The UAE has had more than its fair share of gloomy morning weather this year – with thick fog developing across large areas on all but five days in February so far.
By contrast, the skies are much drier than average, with less rainfall than in years gone by, prompting President Sheikh Khalifa in December to call for prayers for more.
Both phenomena are due to the same cause: high-pressure weather systems, which keep the weather calm and clear.
"Last year we had too much low pressure coming from west to the east. This increases cloud and rain associated with it," said Ahmed Habib, a forecaster with the National Centre of Meteorology.
“This year it is a different story. We have high pressure, which causes stable weather in general in our area. Also we have an extension of high pressure in the upper air. So we have had more stable weather this year than other years.
“This is why we are seeing more fog. Stable weather creates the chance of fog.”
The UAE’s record stretch of fog is 20 days in one month, so there is still some way to go in February. But with 11 days left, it is possible, although according to the forecast there is virtually zero chance this Thursday or Friday.
Meteorologists said there was a chance the east and north of the Emirates could have fog on Saturday. And possibly even some light rain over scattered areas between Friday and Sunday.
On average there are a couple of rainy days per month over the winter, and February is traditionally the wettest month with an average of 6.3 millimetres of rain.
But this season has recorded virtually none, with the last torrential storm taking place on November 20.
“It is less than the season average,” Mr Habib said.
“But you know, sometimes if you [look back] 20 years ago, at the climate data, you can find a circular pattern. Rain came in waves. Some years there was more rain.

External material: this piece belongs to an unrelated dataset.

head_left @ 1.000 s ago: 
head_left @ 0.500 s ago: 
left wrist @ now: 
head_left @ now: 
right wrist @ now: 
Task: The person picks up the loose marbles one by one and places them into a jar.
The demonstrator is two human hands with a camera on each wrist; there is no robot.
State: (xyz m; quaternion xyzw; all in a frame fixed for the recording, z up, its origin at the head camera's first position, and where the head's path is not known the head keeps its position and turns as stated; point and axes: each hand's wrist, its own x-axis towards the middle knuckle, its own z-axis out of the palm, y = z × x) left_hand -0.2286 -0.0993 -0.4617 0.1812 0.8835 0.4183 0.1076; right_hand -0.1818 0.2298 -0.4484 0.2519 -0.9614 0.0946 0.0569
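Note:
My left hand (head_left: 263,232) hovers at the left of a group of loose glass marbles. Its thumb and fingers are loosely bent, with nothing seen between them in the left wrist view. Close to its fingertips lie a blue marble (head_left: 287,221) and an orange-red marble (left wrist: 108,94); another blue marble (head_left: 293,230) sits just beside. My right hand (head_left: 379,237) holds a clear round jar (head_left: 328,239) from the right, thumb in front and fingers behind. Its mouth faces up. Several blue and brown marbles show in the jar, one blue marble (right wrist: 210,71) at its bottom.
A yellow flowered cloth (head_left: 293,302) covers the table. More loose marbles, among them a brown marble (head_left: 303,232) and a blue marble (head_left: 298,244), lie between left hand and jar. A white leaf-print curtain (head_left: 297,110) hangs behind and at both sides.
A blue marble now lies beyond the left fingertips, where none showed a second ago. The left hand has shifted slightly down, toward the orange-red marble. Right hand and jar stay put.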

Another there wouldn’t be a lot.
“So we can also say it’s happened before.”
In December, Sheikh Khalifa said Salaat Al Istisqaa prayers should be performed in all mosques and musallahs across the country on December 18.
The special prayer is typically requested in the UAE once every few years and is observed in other Gulf countries as well.
It happened because, according to the sunnah of the Prophet, the leader of a state must issue an order for the prayer to be performed when rainfall is delayed.
Rain-seeking prayers, or Istisqaa, were also performed at the Grand Mosque of Makkah in Saudi Arabia in November.
That followed a record-breaking year of storms in the UAE in 2020, when a week of rain in January led to widespread flooding.
Motorways and homes were deluged, and in Dubai more than 3,000 municipality staff worked around the clock to drain water from affected areas.
Whether this year's drought continues through to the end of March, when the UAE typically receives rain, if at all, is anyone's guess at this point.
"Long-range weather forecasting is not very accurate," Mr Habib said.